Now I regret not paying attention or showing more interest. That's OK. Anyone can learn to cook at any age. It just takes practice and a willingness to try and fail and not give up. Pick easy recipes!
The rewards of eating a healthy home-cooked meal are worth the effort.
A lot of people of color don't have access to a supermarket to buy good food to cook.
Lessen to them: Don't rob and then burn down the supermarkets in your neighborhood.
The same progressives (read marxists) who are FORCING kids to eat right are also FORCING them into contact with diseased kids from Central America who have been FORCE fed into most every school district in the country. They have also FORCED ebola on us in the name of, uh...fairness to Africans. Such are the wages of unlimited willful FORCE.
I remember Home Ec too. Us boys were forced to take it. It was in the 70s when they decided that making the boys take shop and girls take Home Ec was wrong, so they had everyone take both.
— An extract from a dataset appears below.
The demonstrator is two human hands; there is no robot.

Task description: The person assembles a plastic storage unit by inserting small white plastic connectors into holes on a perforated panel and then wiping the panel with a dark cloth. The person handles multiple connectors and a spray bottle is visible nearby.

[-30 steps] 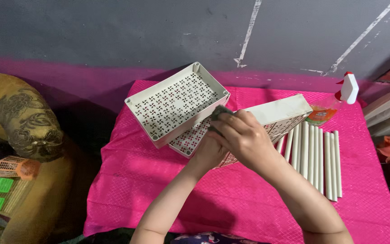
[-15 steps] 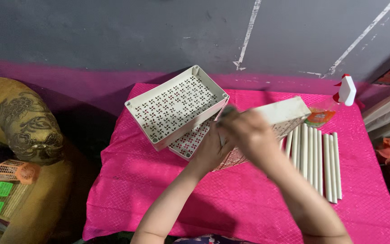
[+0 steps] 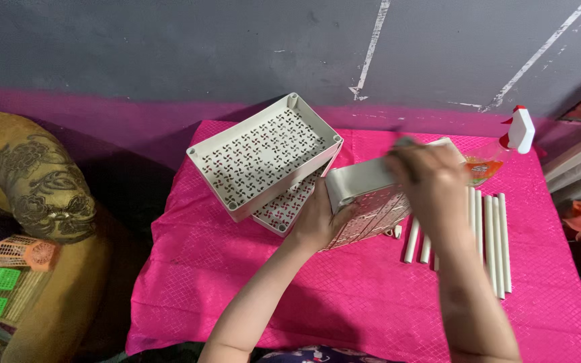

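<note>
Roughly centre on the bright pink quilted tablecloth [image 3: 344, 296]: a white perforated plastic tray [image 3: 371, 202], tilted up on edge. Left hand [image 3: 317, 225] cupped against its near-left corner, fingers wrapped underneath, gripping. Right hand [image 3: 428, 181] blurred over the tray's top rim; open or closed, cannot tell. Just behind and to the left, two more white perforated trays [image 3: 263, 154], stacked and leaning, the upper one showing its pinwheel-patterned base. To the right, a row of white plastic tubes [image 3: 492, 235] lying side by side on the cloth. Beyond those, a clear spray bottle with orange liquid and a white-and-red trigger head [image 3: 506, 144], near the grey wall [image 3: 169, 47].
</note>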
I liked the Cooking part, even though I could never bake anything except bread (GO CHIP!). I remember learning how to make bouillabaisse soup - I still make for the family.
Synova, I think I remember you saying you were at Clark AB. If so, You should know that the real cost of having a household staff is not in what you pay them. The real cost is in the loss of privacy to you and your family and the insulting way they lie to you about the stuff they have stolen from you.